▸ Data:
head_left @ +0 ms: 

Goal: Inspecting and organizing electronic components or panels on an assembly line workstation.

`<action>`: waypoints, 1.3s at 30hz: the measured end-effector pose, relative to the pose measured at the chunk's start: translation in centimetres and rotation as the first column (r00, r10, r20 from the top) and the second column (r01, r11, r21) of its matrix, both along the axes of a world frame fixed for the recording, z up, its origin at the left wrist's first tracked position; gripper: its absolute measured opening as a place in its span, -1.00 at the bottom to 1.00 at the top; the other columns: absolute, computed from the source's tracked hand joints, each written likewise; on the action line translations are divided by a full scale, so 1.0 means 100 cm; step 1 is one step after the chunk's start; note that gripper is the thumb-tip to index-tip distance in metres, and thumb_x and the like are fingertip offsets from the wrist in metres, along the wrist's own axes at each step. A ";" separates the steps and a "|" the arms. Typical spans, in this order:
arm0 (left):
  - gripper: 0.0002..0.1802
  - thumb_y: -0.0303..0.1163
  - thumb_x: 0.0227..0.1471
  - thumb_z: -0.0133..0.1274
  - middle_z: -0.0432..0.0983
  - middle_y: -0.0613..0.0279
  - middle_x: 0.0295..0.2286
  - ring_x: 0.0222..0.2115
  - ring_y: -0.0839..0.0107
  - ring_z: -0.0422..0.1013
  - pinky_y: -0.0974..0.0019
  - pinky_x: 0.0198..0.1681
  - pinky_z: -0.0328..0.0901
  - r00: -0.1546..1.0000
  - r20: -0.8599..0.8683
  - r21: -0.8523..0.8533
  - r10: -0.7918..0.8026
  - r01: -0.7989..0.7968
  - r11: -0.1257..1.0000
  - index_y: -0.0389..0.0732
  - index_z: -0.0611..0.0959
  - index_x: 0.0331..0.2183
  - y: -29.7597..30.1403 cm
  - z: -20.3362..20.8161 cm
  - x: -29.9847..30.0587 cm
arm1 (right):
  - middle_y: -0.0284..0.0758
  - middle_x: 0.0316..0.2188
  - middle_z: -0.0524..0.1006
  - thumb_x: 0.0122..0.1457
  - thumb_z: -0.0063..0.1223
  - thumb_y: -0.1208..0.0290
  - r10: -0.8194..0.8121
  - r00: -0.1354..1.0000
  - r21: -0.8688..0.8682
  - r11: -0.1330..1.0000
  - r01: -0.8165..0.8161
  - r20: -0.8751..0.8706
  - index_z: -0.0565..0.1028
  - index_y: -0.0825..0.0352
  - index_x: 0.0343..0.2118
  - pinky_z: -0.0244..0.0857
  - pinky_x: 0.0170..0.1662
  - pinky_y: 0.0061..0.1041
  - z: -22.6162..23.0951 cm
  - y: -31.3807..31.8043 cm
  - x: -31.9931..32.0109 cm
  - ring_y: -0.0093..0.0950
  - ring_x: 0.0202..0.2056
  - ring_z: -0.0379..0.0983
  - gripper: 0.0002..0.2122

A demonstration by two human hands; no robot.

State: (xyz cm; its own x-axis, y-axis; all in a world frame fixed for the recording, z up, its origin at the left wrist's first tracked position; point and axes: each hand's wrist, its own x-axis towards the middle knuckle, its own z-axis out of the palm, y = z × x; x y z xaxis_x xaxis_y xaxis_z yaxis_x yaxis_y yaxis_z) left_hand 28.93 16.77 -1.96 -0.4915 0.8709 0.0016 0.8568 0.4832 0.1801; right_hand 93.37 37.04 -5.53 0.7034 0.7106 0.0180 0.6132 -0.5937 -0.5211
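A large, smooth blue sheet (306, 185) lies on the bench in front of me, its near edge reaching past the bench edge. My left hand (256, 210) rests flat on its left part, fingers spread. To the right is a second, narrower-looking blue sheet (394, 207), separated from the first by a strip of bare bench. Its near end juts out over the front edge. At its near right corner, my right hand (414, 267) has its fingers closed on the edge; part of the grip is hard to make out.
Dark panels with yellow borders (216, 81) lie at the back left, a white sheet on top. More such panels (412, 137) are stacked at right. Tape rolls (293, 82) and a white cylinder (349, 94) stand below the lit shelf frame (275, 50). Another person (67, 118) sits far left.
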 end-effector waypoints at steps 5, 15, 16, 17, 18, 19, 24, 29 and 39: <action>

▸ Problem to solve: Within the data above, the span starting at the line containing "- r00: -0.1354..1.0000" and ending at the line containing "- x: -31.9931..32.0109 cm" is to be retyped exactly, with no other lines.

▸ Task answer:
  - r00: -0.1354..1.0000
  - r21: -0.8688..0.8682
  - r11: -0.1330..1.0000
  - r01: -0.8165..0.8161
  - r20: -0.8751..0.8706
  - index_z: -0.0565..0.1028
  - index_y: -0.0825..0.0352
  - index_x: 0.0343..0.2118
  - pinky_z: -0.0244..0.0857
  - pinky_x: 0.0170..0.1662
  - pinky_y: 0.0061..0.1041
  - z: -22.6162..23.0951 cm
  - y: -31.3807..31.8043 cm
  - x: -31.9931..32.0109 cm

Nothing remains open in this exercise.